* _WHAT IS EXPECTED_
Your answer must consist solely of the lines from the start of the entries below through the line with "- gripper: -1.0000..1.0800", unchanged.

BEGIN

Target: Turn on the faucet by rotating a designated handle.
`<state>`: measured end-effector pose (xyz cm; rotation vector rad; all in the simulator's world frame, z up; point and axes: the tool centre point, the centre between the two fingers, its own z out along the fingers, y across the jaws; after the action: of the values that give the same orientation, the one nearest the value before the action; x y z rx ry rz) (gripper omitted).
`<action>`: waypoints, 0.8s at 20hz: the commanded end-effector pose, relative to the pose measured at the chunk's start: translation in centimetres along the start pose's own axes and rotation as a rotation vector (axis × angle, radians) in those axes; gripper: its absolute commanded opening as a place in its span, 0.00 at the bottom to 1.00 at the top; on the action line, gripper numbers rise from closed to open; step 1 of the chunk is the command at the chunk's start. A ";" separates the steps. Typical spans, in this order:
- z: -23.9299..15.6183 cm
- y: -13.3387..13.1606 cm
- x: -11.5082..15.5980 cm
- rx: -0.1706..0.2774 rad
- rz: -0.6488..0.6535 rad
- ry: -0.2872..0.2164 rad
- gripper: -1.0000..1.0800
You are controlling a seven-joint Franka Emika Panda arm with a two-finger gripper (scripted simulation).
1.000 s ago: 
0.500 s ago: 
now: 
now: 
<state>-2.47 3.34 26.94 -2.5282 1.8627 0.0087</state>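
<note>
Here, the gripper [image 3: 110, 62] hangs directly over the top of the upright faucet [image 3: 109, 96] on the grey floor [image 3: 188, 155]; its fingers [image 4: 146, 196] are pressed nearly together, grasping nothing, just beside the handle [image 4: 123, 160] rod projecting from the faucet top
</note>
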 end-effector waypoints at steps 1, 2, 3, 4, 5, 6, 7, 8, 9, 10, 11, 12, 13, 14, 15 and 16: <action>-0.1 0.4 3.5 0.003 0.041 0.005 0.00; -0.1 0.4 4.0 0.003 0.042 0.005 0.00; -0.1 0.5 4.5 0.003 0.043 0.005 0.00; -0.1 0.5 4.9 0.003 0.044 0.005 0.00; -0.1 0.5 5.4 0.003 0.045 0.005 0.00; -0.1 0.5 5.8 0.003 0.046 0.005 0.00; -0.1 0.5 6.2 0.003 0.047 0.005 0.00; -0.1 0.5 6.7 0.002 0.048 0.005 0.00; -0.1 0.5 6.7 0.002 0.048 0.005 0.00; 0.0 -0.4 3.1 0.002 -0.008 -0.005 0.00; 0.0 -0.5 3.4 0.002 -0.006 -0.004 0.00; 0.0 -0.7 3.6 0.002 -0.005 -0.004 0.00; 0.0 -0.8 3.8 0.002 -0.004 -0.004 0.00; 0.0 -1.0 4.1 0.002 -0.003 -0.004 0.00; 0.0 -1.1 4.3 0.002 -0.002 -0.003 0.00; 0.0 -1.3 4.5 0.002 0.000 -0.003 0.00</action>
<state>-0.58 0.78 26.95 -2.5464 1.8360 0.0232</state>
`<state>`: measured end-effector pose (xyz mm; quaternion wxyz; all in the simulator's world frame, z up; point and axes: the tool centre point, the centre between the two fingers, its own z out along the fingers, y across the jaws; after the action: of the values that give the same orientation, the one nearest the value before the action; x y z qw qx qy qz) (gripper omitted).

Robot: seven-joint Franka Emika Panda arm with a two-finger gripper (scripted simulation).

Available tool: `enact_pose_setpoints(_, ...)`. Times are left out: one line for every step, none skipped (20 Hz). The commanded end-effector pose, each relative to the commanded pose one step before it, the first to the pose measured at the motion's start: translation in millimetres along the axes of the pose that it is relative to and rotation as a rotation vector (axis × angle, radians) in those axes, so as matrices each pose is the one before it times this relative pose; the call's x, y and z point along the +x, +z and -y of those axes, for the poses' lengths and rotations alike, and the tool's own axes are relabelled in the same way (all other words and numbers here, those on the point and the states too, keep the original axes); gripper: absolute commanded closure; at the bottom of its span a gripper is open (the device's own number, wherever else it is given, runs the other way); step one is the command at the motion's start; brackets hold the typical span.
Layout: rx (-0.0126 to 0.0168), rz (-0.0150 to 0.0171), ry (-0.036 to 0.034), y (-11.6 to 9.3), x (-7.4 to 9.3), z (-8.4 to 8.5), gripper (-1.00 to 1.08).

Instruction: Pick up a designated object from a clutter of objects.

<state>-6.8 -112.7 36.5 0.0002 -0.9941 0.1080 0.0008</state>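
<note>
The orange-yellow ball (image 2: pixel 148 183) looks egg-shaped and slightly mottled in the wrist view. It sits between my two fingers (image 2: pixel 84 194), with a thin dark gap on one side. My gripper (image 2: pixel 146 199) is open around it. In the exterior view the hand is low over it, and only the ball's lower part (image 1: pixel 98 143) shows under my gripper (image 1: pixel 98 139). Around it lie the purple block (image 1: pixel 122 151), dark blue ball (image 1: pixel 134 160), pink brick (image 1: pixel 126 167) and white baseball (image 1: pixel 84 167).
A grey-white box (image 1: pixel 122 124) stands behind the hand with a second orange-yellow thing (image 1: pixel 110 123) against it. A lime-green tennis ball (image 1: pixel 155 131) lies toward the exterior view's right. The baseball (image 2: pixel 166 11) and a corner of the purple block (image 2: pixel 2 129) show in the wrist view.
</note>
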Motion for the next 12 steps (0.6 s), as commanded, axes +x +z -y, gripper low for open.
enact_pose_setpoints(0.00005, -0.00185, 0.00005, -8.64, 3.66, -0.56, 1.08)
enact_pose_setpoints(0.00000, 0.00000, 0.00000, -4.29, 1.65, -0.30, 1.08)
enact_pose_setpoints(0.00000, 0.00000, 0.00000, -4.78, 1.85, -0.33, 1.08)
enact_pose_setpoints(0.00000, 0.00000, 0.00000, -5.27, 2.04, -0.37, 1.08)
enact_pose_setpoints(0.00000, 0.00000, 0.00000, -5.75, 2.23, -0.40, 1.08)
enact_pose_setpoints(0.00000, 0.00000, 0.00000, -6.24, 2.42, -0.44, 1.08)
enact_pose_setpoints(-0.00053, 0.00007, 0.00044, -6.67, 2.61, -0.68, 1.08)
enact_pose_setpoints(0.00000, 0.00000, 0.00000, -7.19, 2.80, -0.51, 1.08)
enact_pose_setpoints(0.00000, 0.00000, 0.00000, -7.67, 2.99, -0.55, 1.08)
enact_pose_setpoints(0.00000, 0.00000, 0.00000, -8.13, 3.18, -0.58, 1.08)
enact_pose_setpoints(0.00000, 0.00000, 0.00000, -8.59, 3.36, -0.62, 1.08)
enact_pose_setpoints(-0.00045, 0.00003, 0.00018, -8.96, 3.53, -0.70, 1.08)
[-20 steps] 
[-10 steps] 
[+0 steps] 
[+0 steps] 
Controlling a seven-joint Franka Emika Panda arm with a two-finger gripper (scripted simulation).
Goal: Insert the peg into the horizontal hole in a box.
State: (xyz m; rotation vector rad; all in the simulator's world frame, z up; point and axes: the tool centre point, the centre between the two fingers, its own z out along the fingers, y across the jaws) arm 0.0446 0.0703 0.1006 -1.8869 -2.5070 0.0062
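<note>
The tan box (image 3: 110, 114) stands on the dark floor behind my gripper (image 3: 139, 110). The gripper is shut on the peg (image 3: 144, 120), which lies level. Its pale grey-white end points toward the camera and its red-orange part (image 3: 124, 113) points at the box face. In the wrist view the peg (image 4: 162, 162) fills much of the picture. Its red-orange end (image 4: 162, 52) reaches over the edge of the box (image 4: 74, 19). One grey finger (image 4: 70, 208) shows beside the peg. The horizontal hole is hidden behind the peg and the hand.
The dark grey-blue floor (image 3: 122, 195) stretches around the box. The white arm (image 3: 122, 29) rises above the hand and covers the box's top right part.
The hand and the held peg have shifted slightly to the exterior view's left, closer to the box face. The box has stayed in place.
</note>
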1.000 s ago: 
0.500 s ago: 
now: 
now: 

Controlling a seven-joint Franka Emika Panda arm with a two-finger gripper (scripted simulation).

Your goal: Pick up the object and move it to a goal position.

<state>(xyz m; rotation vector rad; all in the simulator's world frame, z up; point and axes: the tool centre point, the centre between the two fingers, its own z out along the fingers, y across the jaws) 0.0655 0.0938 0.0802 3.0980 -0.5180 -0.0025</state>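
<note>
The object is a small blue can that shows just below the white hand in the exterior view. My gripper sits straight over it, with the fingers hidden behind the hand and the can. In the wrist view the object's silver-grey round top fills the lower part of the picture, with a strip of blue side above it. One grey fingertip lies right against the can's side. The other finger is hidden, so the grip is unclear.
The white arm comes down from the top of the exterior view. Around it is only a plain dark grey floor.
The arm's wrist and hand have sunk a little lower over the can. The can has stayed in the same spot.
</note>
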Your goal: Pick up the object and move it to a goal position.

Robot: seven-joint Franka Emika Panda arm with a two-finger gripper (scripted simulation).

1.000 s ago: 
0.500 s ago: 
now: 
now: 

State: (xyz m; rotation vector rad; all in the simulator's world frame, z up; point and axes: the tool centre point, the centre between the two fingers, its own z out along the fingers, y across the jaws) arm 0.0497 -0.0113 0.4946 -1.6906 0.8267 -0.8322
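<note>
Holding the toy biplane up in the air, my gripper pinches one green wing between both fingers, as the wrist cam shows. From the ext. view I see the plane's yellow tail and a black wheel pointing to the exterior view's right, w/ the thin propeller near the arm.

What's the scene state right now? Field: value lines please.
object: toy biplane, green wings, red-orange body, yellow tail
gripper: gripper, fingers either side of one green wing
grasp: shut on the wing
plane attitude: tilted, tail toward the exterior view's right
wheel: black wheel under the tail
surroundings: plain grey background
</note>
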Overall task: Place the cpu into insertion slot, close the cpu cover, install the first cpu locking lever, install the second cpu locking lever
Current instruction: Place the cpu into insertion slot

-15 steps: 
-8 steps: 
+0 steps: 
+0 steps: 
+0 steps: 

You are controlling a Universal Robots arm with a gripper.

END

* _SOLUTION FOR THIS EXERCISE_
Target: Turn on the faucet by rotating a designated handle.
`<state>`: measured end-effector pose (xyz cm; rotation vector rad; all in the simulator's world frame, z up; point and axes: the tool centre point, the centre between the two fingers, its own z out along the fingers, y across the jaws; after the action: of the values that give the same orientation, the one nearest the value before the action; x y z rx ry rz) (gripper omitted).
`<action>`: waypoints, 0.8s at 20hz: the commanded end-effector pose, relative to the pose measured at the chunk's start: translation in centimetres along the start pose's own axes and rotation as a rotation vector (axis × angle, radians) in those axes; gripper: its absolute commanded opening as a place in its span, 0.00 at the bottom to 1.00 at the top; on the action line, gripper numbers rise from closed to open; step 1 of the chunk is the command at the chunk's start. A ";" separates the steps. Typical spans, in this order:
- z: -23.9299..15.6183 cm
- y: -13.3387..13.1606 cm
- x: -11.5082..15.5980 cm
- rx: -0.1706..0.2774 rad
- rz: -0.6488..0.6535 rad
- ry: -0.2872..0.2164 rad
- gripper: -1.0000..1.0800

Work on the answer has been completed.